REQUIREMENT:
Take every line from the data that has the word "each" in it.

INPUT DATA:
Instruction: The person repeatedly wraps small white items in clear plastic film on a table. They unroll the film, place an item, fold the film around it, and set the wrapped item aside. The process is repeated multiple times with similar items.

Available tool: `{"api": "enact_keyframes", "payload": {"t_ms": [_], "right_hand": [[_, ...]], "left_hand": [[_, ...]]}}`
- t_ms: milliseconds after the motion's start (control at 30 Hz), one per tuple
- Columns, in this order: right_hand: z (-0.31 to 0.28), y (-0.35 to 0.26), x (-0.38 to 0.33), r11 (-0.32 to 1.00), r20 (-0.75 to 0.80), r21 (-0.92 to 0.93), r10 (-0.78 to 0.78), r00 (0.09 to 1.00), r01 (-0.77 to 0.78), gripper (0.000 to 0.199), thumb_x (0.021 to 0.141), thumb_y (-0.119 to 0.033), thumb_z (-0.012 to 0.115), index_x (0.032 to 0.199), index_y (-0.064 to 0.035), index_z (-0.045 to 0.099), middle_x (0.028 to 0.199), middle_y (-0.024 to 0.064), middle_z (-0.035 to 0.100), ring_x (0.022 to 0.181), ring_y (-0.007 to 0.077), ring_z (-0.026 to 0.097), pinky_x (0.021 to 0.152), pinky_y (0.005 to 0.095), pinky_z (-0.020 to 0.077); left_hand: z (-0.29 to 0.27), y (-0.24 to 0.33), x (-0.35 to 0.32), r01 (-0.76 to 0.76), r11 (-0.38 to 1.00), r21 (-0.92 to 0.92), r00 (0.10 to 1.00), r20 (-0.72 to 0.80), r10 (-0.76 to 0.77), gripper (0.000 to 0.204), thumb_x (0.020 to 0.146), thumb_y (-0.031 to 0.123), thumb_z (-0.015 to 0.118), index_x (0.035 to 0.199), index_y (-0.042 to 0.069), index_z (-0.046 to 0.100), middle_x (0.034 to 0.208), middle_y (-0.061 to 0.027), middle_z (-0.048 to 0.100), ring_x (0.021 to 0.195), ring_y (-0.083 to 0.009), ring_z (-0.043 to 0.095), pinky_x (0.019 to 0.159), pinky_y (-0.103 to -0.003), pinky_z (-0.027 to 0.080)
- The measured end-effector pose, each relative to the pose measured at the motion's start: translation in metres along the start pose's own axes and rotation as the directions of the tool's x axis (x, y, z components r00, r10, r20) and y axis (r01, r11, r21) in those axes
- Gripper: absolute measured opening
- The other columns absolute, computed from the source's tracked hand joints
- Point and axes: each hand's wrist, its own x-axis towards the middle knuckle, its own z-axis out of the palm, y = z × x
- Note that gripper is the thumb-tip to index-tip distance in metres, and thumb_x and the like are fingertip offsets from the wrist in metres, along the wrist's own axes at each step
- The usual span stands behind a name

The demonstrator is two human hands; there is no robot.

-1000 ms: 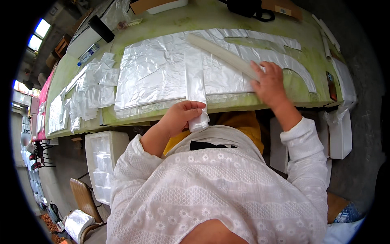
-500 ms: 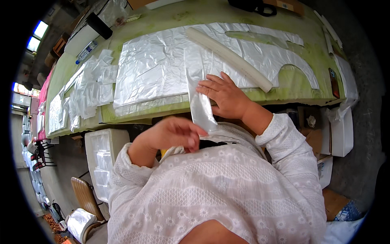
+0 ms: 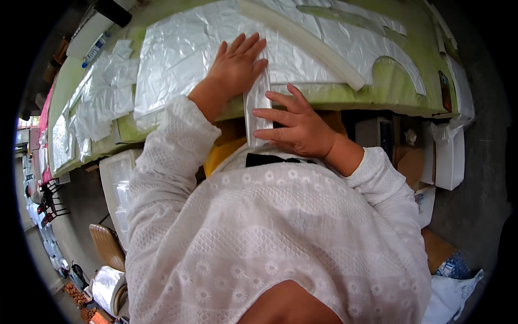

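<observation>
A narrow folded strip of shiny white plastic film (image 3: 252,110) runs from the table top down over its near edge toward my waist. My left hand (image 3: 233,66) lies over its upper part, fingers stretched out and pointing away from me. Closer to me, my right hand (image 3: 300,123) is spread beside the lower part, its fingertips at the strip's right edge; whether they press on it is hard to tell. Beneath and beyond my left hand spreads a layer of wrinkled white plastic sheets (image 3: 178,56). A long pale tube (image 3: 310,44) rests slantwise on them.
Small folded plastic pieces (image 3: 110,89) are piled at the left of the green-covered table (image 3: 345,97). Behind them are a bottle (image 3: 96,49) and a black cylinder (image 3: 113,12). A phone (image 3: 444,89) lies at the right edge. A white foam box (image 3: 110,175) stands below the table's left side.
My left hand has moved from near my waist up and forward onto the strip. My right hand has slid down toward me along it. The view has shifted, so the table sits higher.
</observation>
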Motion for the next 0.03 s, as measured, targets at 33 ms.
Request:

RESULT BELOW:
- The measured end-effector pose, each relative to the pose measured at the motion's start: translation in metres along the start pose's own axes and rotation as the directions of the tool's x axis (x, y, z components r00, r10, r20) and y axis (r01, r11, r21) in those axes
- Point and axes: each hand's wrist, its own x-axis towards the middle knuckle, its own z-axis out of the palm, y = z × x
- Note that gripper is the thumb-tip to index-tip distance in metres, and thumb_x and the like are fingertip offsets from the wrist in metres, along the wrist's own axes at each step

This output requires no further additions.